*** Begin section ***

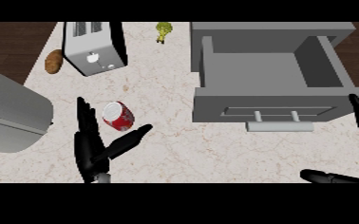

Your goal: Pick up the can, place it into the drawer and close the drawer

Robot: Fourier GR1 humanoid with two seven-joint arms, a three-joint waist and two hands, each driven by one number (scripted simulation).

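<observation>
Can (118, 116): probably light, rigid, slick metal; take around mid-body. Left hand (89, 153) spread wide beside it, holding nothing.

A silver toaster (95, 47) with a black side stands at the far left of the pale marbled counter (182, 142). Just to its left a brown potato (54, 60) lies at the counter's edge. A small green vegetable (163, 31) sits to the toaster's right, well apart from it. A large grey rounded object (21, 114) fills the left edge
</observation>
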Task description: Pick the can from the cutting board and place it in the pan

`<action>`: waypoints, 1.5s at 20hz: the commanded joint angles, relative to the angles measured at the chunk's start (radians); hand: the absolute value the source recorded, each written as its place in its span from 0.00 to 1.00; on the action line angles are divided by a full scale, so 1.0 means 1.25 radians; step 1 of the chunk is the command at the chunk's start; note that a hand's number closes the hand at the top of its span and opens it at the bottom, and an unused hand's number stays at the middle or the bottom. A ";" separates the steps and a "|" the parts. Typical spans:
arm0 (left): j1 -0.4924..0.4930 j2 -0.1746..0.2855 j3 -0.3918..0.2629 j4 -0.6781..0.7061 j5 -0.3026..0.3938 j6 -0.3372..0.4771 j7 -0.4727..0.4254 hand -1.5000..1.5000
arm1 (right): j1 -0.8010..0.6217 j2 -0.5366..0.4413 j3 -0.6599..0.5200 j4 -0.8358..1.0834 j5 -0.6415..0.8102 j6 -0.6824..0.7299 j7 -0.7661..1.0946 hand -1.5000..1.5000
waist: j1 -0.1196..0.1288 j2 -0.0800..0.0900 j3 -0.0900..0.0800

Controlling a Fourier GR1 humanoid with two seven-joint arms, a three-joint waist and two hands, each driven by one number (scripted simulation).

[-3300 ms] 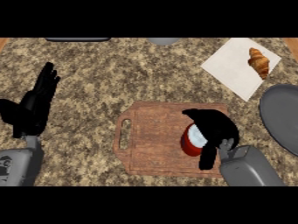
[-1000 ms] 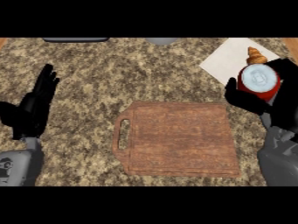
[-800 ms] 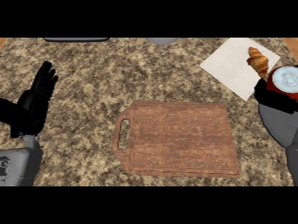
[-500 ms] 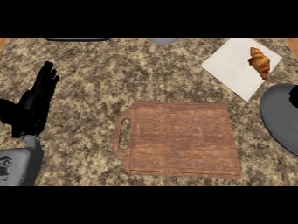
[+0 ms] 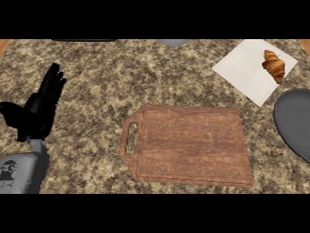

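At left, my left hand [image 5: 33, 116] rests open, holding nothing. Neither can nor right hand in frame; cutting board [image 5: 191, 145] carries none. Best: set it upright mid-pan [image 5: 305, 129], at right.

Even, diffuse light; faint shadows.
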 commanded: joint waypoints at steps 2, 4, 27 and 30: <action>-0.025 -0.004 -0.003 0.033 -0.009 0.002 -0.008 0.50 | -0.081 -0.009 -0.086 0.165 -0.149 0.011 -0.148 1.00 | -0.002 0.003 0.002; -0.021 0.000 -0.004 0.027 -0.007 -0.007 -0.017 0.50 | -0.116 -0.065 -0.090 0.292 -0.134 0.051 -0.173 0.00 | 0.006 0.003 0.001; 0.020 -0.001 0.024 0.019 -0.018 0.020 -0.019 0.50 | 0.065 0.039 -0.288 0.164 -0.531 0.380 -0.532 0.00 | -0.052 -0.016 -0.005; 0.042 0.038 0.054 -0.010 0.011 -0.011 -0.003 0.50 | 0.159 0.094 -0.289 0.045 -0.570 0.438 -0.530 0.00 | -0.062 -0.023 -0.007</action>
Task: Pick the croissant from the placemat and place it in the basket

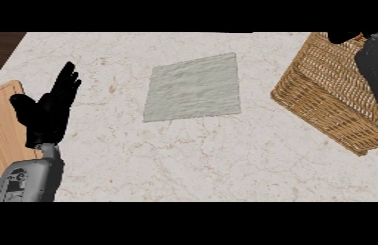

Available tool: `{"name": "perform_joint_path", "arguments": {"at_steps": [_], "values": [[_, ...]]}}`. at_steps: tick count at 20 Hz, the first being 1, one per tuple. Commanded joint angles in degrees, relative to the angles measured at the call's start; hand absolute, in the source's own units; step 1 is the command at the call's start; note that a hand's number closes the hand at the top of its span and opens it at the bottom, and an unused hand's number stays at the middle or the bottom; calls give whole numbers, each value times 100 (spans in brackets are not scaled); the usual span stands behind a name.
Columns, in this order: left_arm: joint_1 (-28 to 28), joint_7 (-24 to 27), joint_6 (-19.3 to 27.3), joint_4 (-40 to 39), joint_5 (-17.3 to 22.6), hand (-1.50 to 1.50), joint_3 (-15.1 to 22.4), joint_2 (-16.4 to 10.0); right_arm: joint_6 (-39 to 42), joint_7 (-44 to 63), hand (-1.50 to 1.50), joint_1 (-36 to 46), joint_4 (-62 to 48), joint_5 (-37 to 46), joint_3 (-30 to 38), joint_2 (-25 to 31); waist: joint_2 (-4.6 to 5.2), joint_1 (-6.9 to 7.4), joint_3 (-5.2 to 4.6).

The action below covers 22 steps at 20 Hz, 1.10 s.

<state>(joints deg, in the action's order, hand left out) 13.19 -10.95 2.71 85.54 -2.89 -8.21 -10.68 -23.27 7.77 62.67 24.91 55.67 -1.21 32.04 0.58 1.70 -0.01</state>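
The left hand (50, 109) stands open near the view's left edge, fingers straight and pointing up, holding nothing. Just behind and to its left lies a smooth, pale wooden board (13, 120) with a rounded corner, partly covered by the hand. To the hand's right, well apart, a grey-green placemat (193, 87) lies flat on the counter (184, 159). The placemat is a skewed four-sided cloth with a crinkled surface. The counter is pale marble with thin rust-coloured veins, and a wide bare stretch of it runs between the hand and the placemat and along the near edge.

Far right sits a woven wicker basket (325, 91) with straight walls and a braided rim. The right hand (342, 36) shows dark above the basket's far corner; whether it is open or closed cannot be told. The croissant cannot be made out and may be hidden in that hand.
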Motion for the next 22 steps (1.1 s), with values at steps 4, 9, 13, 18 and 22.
{"name": "perform_joint_path", "arguments": {"at_steps": [4, 9, 13, 18, 22], "values": [[-192, -12, -135, 213, 62, 0, -62, -126, -50, -43, 150, 403, -845, 238, 126, 96, 4, 44, 4], [-81, -26, -2, 118, -54, 0, 127, 96, 880, 144, 150, 580, -1398, 445, -50, 185, 25, 58, 4], [141, 447, 36, -584, -53, 0, -137, -2, 1015, 170, 150, 574, -1409, 371, 42, -33, 8, -41, 1], [147, 336, -146, -458, 54, 0, -132, -91, 688, -151, 150, 522, -1605, 373, 162, 207, 51, 70, 7], [11, 422, 1, -260, -90, 0, 22, 67, 656, -405, 150, 416, -1691, 382, 203, 468, 49, 79, 9]]}}
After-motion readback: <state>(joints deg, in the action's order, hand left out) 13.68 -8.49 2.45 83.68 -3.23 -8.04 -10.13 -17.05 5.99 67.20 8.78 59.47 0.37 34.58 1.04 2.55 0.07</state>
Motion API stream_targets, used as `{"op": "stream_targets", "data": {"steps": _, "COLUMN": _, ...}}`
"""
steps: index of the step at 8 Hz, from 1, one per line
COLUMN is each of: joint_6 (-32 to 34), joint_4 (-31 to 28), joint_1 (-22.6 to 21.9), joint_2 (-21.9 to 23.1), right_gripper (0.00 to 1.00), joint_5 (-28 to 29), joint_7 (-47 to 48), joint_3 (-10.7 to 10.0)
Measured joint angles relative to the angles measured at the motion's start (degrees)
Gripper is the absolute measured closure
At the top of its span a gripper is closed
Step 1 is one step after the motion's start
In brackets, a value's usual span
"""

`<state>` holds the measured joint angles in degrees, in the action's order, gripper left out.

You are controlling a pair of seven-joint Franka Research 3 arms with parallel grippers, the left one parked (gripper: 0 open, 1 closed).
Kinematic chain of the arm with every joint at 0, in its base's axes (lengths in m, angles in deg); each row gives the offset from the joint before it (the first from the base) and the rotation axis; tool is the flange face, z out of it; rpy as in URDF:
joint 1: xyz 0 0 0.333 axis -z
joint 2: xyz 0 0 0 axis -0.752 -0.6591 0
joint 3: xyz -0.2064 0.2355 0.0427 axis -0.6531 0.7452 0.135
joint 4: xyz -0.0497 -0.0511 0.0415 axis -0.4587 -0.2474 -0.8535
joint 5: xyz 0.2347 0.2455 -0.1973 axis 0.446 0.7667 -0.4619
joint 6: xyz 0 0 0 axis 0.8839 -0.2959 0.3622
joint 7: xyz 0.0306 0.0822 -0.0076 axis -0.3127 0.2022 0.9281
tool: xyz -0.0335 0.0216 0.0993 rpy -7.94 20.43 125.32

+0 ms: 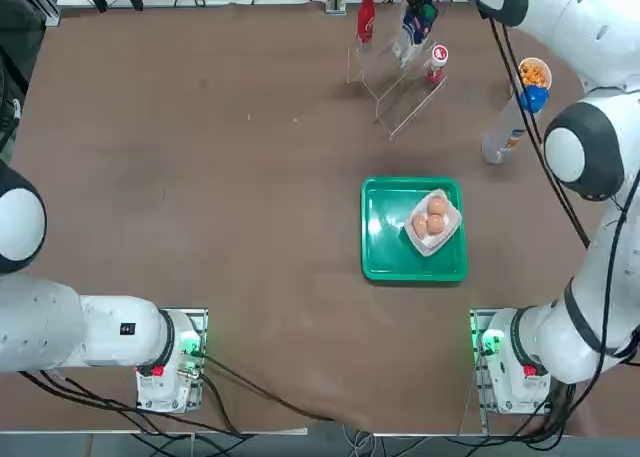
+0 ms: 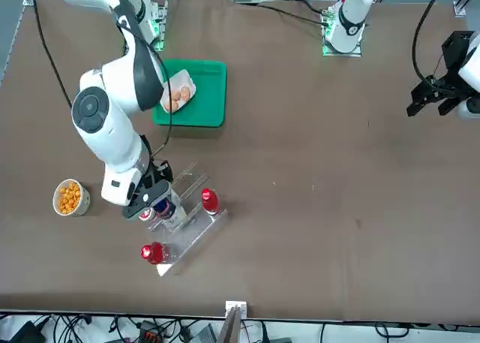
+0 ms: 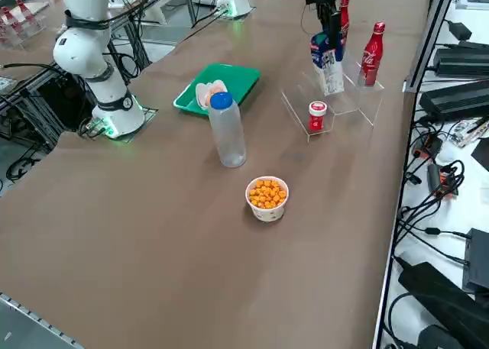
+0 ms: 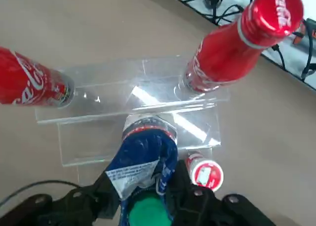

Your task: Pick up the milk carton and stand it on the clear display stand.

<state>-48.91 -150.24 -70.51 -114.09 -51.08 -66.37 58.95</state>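
Blue-and-white milk carton (image 3: 328,68), gripped near its top by right tool (image 4: 146,189), closed snugly around it. Stands roughly upright at the clear display stand (image 1: 402,95), between 2 red bottles (image 3: 372,55); can't tell if fully resting on a tier. Also has 1 small red-and-white container (image 3: 317,117) there. On worktop (image 1: 220,197): green tray (image 1: 385,232) with white dish (image 1: 426,247) holding 3 eggs (image 1: 436,224); blue-capped bottle (image 3: 228,135) near cup (image 3: 267,213) of orange pieces (image 3: 267,194).
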Motion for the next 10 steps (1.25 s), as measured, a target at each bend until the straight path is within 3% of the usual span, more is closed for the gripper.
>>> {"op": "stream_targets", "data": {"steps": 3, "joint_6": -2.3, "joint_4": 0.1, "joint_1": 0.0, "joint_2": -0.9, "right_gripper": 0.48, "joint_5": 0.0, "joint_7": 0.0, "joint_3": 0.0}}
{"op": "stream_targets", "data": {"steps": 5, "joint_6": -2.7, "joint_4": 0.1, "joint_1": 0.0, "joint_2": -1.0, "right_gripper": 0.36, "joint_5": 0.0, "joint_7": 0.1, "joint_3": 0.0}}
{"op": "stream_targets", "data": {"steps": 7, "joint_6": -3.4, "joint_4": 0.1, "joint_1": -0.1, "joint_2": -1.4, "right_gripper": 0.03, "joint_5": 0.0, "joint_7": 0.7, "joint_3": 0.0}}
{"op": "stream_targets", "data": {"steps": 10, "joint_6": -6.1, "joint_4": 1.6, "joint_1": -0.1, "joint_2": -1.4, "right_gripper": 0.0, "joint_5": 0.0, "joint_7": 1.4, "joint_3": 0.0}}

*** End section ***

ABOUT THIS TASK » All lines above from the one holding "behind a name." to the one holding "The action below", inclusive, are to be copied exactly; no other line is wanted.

ANSWER TO THIS PROBLEM »
Available tool: `{"name": "perform_joint_path", "arguments": {"at_steps": [_], "values": [[_, ...]]}}`. at_steps: tick count at 20 Hz, the first being 1, one per tuple. Commanded joint angles in degrees, relative to the angles measured at the call's start; hand absolute, in the source's own units; step 1 is the command at the call's start; note that a hand's number closes the hand at the top of its span and opens it at the bottom, and an unused hand's number stays at the middle or the bottom; calls give whole numbers, each value times 100 (spans in brackets are not scaled); the usual span stands behind a name.
Columns, in this order: left_arm: joint_1 (-28 to 28), joint_7 (-24 to 27), joint_6 (-19.3 to 27.3), joint_4 (-40 to 39), joint_5 (-17.3 to 22.6), hand (-1.50 to 1.50), joint_3 (-15.1 to 22.4), joint_2 (-16.4 to 10.0); right_arm: joint_6 (-39 to 42), joint_7 (-44 to 63), hand (-1.50 to 1.50), joint_1 (-36 to 46), joint_4 (-62 to 48), joint_5 (-37 to 46), joint_3 (-30 to 38), joint_2 (-25 to 31); waist: joint_2 (-4.6 to 5.2), joint_1 (-6.9 to 7.4), joint_3 (-5.2 to 4.6).

The action below covers 22 steps at 20 Hz, 1.10 s.

That covers the exercise completely.